Miller Pipeline Corporation
Miller Pipeline Corporation (Miller), a wholly owned subsidiary of Vectren, performs natural gas and water distribution, transmission, and construction repair and rehabilitation primarily in the Midwest and the repair and rehabilitation of gas, water, and wastewater facilities nationwide.  Miller’s customers include Indiana Gas.  Fees paid by Indiana Gas totaled $14.3 million in 2010 and $23.4 million in 2009.  Amounts owed to Miller at December 31, 2010 and 2009 are included in Payables to other Vectren companies.

ProLiance
ProLiance, a nonutility energy marketing affiliate of Vectren and Citizens Energy Group (Citizens), provides services to a broad range of municipalities, utilities, industrial operations, schools, and healthcare institutions located throughout the Midwest and Southeast United States.  ProLiance’s customers include Vectren’s Indiana utilities and nonutility gas supply operations as well as Citizens’ utilities.  ProLiance’s primary businesses include gas marketing, gas portfolio optimization, and other portfolio and energy management services.
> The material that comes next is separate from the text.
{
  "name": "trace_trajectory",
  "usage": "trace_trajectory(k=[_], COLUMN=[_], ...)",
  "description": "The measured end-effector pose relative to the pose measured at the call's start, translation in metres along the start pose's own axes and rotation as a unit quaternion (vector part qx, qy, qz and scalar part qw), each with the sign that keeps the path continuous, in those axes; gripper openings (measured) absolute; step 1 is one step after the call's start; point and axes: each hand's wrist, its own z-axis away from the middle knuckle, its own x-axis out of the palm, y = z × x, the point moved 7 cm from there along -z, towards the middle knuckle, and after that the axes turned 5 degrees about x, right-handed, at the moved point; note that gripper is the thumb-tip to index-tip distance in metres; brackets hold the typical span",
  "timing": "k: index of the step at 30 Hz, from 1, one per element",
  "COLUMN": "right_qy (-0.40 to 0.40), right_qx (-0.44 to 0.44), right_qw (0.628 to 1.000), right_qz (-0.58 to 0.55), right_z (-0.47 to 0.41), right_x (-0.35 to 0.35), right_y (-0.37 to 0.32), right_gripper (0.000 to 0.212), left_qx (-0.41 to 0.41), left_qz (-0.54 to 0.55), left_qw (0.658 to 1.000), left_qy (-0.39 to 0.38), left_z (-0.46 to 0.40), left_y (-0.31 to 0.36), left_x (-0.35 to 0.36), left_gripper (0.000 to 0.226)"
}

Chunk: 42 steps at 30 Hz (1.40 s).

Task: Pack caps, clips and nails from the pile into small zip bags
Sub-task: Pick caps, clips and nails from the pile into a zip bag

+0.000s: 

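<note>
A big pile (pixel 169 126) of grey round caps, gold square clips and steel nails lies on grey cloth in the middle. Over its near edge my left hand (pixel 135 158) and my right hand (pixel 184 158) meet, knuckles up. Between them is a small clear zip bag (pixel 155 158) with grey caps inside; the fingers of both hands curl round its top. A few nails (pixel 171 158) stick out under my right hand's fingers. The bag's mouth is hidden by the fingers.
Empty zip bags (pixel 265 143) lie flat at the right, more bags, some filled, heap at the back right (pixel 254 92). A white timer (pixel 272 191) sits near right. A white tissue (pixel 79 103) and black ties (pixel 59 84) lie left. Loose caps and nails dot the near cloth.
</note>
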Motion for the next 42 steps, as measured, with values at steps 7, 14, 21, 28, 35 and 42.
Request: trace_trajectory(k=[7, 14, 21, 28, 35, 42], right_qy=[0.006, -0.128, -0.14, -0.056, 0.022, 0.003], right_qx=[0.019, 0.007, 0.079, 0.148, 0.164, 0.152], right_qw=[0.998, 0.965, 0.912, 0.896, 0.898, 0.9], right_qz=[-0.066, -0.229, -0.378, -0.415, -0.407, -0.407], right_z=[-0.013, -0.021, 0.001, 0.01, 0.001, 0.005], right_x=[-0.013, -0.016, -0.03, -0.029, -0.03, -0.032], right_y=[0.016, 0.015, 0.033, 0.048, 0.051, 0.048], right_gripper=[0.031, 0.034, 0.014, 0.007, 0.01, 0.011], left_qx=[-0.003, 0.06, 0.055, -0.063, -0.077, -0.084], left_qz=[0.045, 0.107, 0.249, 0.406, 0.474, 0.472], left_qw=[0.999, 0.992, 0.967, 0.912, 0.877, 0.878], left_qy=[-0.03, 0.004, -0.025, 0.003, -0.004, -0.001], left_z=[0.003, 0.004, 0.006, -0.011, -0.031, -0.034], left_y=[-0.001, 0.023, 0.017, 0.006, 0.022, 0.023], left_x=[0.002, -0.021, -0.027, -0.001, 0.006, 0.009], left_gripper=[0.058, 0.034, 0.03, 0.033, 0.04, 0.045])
Vectren received regulatory approval on April 25, 2006, from the IURC for ProLiance to provide natural gas supply services to the Company through March 2011.  On March 17, 2011, an order was received by the IURC providing for ProLiance’s continued provision of gas supply services to the Company and Citizens Gas for the period of April 1, 2011 through March 31, 2016.  Indiana Gas purchases all of its natural gas through ProLiance with regulatory approval from the IURC.

Purchases made from ProLiance for resale and for injections into storage for the years ended December 31, 2010 and 2009, totaled $358.2 million and $361.3 million, respectively.  Amounts owed to ProLiance at December 31, 2010 and 2009, for those purchases were $49.7 million and $46.1 million, respectively, and are included in Accounts payable to affiliated companies in the Balance Sheets.  Amounts charged by ProLiance for gas supply services are established by supply agreements with the utility.

Income Taxes
Vectren files a consolidated federal income tax return.  Pursuant to a subsidiary tax sharing agreement and for financial reporting purposes, Indiana Gas’ current and deferred tax expense is computed on a separate company basis.  Current taxes payable/receivable are settled with Vectren in cash.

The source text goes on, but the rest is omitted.